Non, le télétravail nécessite un accord (convention collective, accord d'entreprise ou avenant au contrat). Mais le refus d'un salarié de télétravailler ne peut pas être un motif de licenciement. Et un employeur ne peut pas imposer le télétravail sans accord, sauf circonstances exceptionnelles.
Indemnités et allocation de télétravail
La plupart des accords prévoient une allocation mensuelle de 10 à 50€/mois exonérée de cotisations (dans la limite de 3,25€/jour de télétravail, soit 71,50€/mois max exonéré).
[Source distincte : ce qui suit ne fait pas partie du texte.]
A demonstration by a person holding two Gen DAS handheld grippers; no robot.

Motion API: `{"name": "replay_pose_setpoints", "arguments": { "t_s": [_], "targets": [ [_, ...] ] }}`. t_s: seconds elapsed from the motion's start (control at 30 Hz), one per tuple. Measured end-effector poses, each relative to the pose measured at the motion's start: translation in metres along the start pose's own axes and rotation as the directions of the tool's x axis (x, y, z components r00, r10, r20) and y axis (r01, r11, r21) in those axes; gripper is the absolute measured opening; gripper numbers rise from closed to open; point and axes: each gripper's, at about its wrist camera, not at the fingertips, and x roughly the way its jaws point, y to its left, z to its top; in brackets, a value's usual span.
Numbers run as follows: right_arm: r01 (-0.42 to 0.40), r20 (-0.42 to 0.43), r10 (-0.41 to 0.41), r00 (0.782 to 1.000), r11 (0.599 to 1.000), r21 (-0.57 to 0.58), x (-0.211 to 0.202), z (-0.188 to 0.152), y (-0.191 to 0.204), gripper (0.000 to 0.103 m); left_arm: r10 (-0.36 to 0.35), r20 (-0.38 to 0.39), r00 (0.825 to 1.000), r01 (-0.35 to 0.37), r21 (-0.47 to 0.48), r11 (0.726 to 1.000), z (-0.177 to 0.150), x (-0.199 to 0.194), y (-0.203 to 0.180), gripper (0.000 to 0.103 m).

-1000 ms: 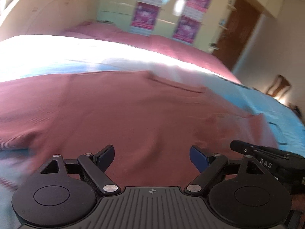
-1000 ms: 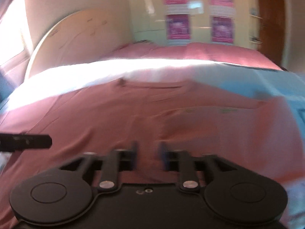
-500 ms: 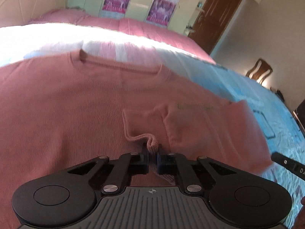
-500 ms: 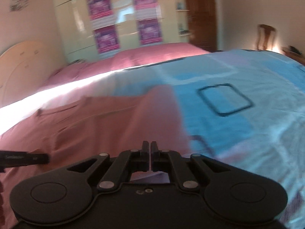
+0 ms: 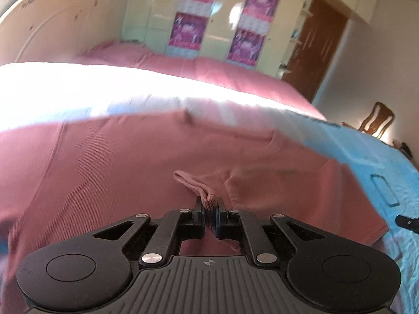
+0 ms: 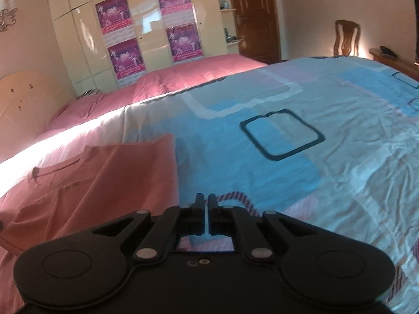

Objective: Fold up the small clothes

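A pink knit shirt [image 5: 104, 170] lies spread on the bed, neckline toward the far side. My left gripper [image 5: 208, 204] is shut on a bunched piece of the shirt's ribbed hem [image 5: 207, 196], which is pulled up and over the shirt's front. The right side of the shirt is folded in. In the right wrist view the shirt [image 6: 104, 178] lies to the left. My right gripper [image 6: 206, 198] hovers just past the shirt's right edge, over the blue patterned bedspread [image 6: 314, 178]. Its jaws are opening, a narrow gap shows, and nothing is between them.
Pink pillows [image 6: 183, 76] lie at the bed's far side, before a cream wardrobe [image 6: 146, 26] with purple posters. A brown door [image 6: 256, 15] and a wooden chair [image 6: 345, 38] stand at the right. The right gripper's tip [image 5: 407, 221] shows at the left view's right edge.
My left gripper went from wide open to shut on the shirt's hem and has drawn it over the shirt. My right gripper swung right, off the shirt onto the bedspread, and parted slightly.
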Motion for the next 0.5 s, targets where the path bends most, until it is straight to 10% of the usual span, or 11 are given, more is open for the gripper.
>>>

Cette allocation compense l'utilisation du domicile, de l'électricité et de la connexion Internet.
Accident du travail en télétravail
Depuis 2021, l'accident survenu pendant les heures de travail au domicile est présumé être un accident du travail. L'employeur peut contester mais la charge de la preuve lui incombe. Déclarez tout accident à votre employeur sous 24h.
Temps de travail et droit à la déconnexion
En télétravail, les règles de temps de travail s'appliquent comme au bureau. L'employeur doit vous garantir le droit à la déconnexion (pas de mails après 20h par exemple). Un accord peut formaliser ces plages. La surveillance invasive (screenshots, keyloggers) est illégale sans accord.